[Input data — start]
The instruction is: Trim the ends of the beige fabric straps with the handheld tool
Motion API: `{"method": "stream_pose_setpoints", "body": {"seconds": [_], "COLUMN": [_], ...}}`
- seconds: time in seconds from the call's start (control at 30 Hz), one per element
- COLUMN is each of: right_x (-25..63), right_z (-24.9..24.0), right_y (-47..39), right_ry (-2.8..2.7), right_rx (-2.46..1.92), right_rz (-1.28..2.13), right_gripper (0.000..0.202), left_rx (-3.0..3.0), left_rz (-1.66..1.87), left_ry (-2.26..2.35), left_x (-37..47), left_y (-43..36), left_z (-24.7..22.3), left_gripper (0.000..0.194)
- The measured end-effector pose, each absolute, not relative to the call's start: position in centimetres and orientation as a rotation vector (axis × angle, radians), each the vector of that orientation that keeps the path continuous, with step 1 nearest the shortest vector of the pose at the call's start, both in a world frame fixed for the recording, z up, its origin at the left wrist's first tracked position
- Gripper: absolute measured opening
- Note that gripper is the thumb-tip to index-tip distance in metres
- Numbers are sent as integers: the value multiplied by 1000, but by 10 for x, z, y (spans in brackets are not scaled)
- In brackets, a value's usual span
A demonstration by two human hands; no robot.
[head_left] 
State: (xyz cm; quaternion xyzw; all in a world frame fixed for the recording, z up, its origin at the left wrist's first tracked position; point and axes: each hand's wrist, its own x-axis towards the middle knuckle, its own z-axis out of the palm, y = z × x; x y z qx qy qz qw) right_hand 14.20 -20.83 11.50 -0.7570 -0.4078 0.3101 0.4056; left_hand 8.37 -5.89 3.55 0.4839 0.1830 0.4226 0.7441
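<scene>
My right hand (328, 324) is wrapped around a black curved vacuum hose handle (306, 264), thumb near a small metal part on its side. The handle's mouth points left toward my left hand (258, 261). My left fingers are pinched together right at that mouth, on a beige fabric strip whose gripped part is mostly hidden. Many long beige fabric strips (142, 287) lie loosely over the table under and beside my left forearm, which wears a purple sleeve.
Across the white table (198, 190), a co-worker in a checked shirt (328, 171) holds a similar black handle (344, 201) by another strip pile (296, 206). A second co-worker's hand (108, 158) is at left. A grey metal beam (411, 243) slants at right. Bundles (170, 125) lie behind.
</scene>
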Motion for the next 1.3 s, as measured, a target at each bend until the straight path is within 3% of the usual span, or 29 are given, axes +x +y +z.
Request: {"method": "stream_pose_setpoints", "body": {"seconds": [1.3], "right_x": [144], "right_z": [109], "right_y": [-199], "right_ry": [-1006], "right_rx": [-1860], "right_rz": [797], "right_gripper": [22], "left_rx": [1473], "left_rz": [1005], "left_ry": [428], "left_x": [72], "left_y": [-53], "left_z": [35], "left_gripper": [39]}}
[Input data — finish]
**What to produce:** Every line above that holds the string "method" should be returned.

**Task output:**
Motion API: `{"method": "stream_pose_setpoints", "body": {"seconds": [_], "COLUMN": [_], ...}}`
Request: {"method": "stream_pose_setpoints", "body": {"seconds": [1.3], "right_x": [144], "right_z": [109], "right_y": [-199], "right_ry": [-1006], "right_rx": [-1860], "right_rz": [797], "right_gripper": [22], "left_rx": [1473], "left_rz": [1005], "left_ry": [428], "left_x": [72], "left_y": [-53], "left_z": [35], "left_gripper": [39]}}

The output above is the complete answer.